Aux États-Unis, la campagne d’Amazon pour « écraser » les efforts de syndicalisation est bien documentée. À Bessemer, en Alabama, Amazon a systématiquement violé le droit du travail dans sa tentative de perturber et de démanteler le processus de syndicalisation, selon le National Labor Relations Board. Ces tactiques ne sont pas réservées aux seuls cols bleus d’Amazon. L’année dernière, par exemple, Amazon a licencié illégalement les militantes des travailleurs de la technologie Emily Cunningham et Maren Costa, qui avaient auparavant organisé des collègues cols blancs pour se rallier contre le rôle clé d’Amazon dans la crise climatique.

Nous pouvons suivre ces pratiques répressives tout au long de la chaîne d’approvisionnement mondiale d’Amazon. Une usine de confection à Chittagong, au Bangladesh – un fournisseur majeur de l’empire du vêtement en croissance rapide d’Amazon – a fermé au milieu de la pandémie de COVID-19, laissant 1 200 travailleurs sans revenu. Les travailleurs de l’usine étaient syndiqués depuis trente-cinq ans, mais Amazon n’a rien fait pour arrêter ces tactiques antisyndicales de son sous-traitant, dont les installations non syndiquées sont restées ouvertes.

Au Cambodge, les travailleurs de Hulu Garment – ​​une usine de couture qui approvisionne Amazon – ont été invités à « signer » un document avec leur empreinte digitale pour recevoir leur chèque de paie au plus fort de la pandémie. Mais la direction de l’usine avait caché le mot “démission” sous le bulletin de paie agrafé au document, suspendant l’ensemble des effectifs de 1 020 travailleurs et leur privant de 3,6 millions de dollars de salaire. Un mois plus tard, l’usine a rouvert, mais la plupart des ouvriers n’ont jamais été réembauchés. Les syndicats cambodgiens estiment que les travailleurs de l’habillement ont été privés de 109 millions de dollars de salaire pendant le confinement national en avril 2021 seulement.

De retour en Pologne – au dernier maillon de la chaîne d’approvisionnement d’Amazon – les livreurs sont pressés, épuisés et jetés. Comme ailleurs, ils subissent autant de pression pour atteindre leurs objectifs que les magasiniers comme moi. Bien que nominalement indépendantes ou engagées par une entreprise extérieure, les heures qu’elles passent à transporter les marchandises et les colis d’Amazon sont longues, difficiles et récompensées par une rémunération dangereusement basse.

Mais nous ripostons.
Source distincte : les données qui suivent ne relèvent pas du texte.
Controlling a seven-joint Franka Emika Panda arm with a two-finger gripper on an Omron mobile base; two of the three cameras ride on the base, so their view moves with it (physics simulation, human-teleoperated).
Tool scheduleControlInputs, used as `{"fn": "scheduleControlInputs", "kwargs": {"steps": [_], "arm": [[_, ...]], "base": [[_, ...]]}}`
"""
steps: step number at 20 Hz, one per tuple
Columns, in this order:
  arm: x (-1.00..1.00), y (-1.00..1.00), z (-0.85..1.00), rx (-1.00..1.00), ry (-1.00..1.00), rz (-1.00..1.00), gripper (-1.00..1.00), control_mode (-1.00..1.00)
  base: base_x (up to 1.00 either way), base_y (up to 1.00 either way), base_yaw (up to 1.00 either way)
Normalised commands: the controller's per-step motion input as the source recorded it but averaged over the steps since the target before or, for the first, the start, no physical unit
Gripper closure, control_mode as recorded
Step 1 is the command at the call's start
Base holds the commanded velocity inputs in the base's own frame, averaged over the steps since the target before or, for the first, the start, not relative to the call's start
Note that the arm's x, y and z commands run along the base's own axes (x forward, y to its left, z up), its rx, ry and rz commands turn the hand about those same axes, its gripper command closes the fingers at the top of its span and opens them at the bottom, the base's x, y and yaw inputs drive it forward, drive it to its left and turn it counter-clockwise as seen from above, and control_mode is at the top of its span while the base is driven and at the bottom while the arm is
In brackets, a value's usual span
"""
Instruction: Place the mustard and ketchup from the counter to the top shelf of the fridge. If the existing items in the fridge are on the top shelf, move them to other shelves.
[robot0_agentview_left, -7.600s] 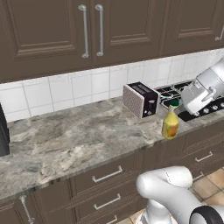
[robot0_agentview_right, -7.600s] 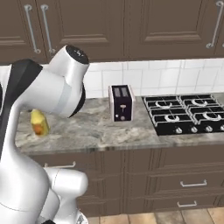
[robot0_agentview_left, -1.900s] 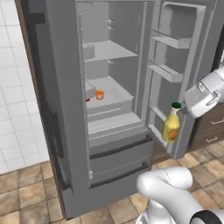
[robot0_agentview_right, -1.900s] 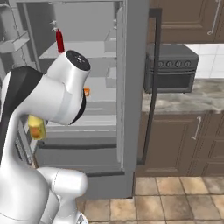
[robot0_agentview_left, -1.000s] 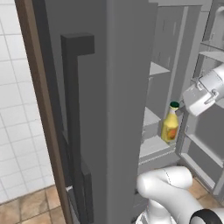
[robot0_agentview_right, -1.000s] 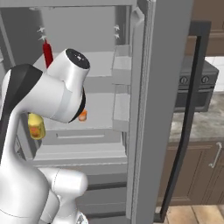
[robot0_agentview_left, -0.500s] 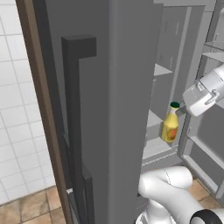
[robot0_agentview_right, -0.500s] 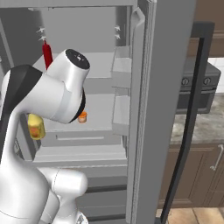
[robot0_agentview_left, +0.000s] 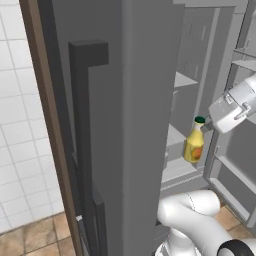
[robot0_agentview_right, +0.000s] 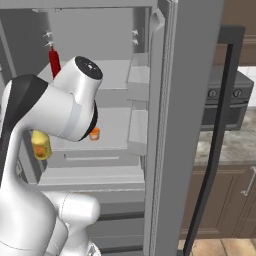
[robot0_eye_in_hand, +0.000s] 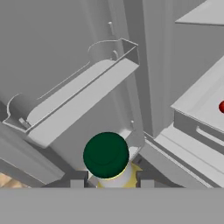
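The gripper (robot0_eye_in_hand: 108, 178) was clamped on the neck of the yellow mustard bottle (robot0_agentview_left: 194, 143), held upright at centre right of the left base view, before the open fridge (robot0_agentview_right: 112, 130). Inside, a red ketchup bottle (robot0_agentview_right: 54, 61) stood upper left; a small orange item (robot0_agentview_right: 94, 133) sat a shelf lower.
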Motion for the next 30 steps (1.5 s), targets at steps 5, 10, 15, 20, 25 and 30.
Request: {"fn": "scheduleControlInputs", "kwargs": {"steps": [5, 10, 15, 20, 25, 30], "arm": [[0.0, 0.0, 0.0, 0.0, 0.0, 0.0, 1.0, 1.0], [0.23, 0.0, 0.29, 0.01, -0.1, -0.07, 1.0, -1.0], [0.38, 0.0, 0.43, 0.0, -0.26, -0.19, 1.0, -1.0], [0.45, 0.0, 0.44, 0.03, -0.23, -0.28, 1.0, -1.0], [0.49, 0.0, 0.46, 0.12, -0.11, -0.31, 1.0, -1.0], [0.46, 0.0, 0.31, 0.12, -0.01, -0.22, 1.0, -1.0]], "base": [[0.45, 0.0, 0.0], [0.07, 0.0, 0.0], [0.0, 0.0, 0.0], [0.0, 0.0, 0.0], [0.0, 0.0, 0.0], [0.0, 0.0, 0.0]]}}
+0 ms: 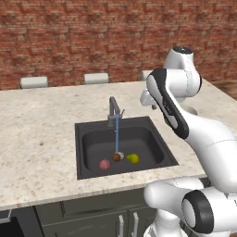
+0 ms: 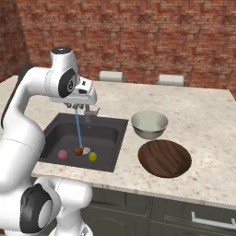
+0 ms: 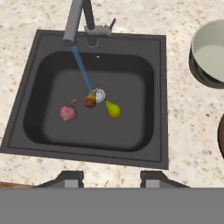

Sous la bannière de Make Amazon Pay, une coalition mondiale de travailleurs, de syndicats et d’alliés parlementaires s’organise pour exiger de meilleurs salaires, conditions de travail, pratiques environnementales et contributions fiscales, reliant ainsi les luttes pour la dignité dans toute la chaîne d’approvisionnement d’Amazon.

Le Black Friday, cette coalition se mobilisera lors d’une journée mondiale d’action contre Amazon, avec des grèves et des manifestations dans plus de vingt pays sur six continents.

La mobilisation du Black Friday ne concerne pas seulement les travailleurs d’Amazon. La société détruit plus d’emplois qu’elle n’en crée, émet des millions de tonnes de dioxyde de carbone de plus que nous ne pouvons nous le permettre et envoie ses cadres dans l’espace tout en évitant les impôts ici chez nous. Ce mouvement est pour nous tous.

Donc, quand je sors vendredi pour manifester ici en Pologne, je saurai que je ne suis pas seul. Amazon a peut-être essayé de m’intimider, de me faire taire et de me renvoyer. Mais notre mouvement grandit, alimenté par des travailleurs qui ont vu le vrai visage d’Amazon, entendu ses promesses creuses et ont reçu l’ordre, jour après jour, de « travailler dur », « s’amuser » et de risquer nos vies pour un salaire dérisoire.

Ensemble, nous allons « faire l’histoire » – et faire payer Amazon.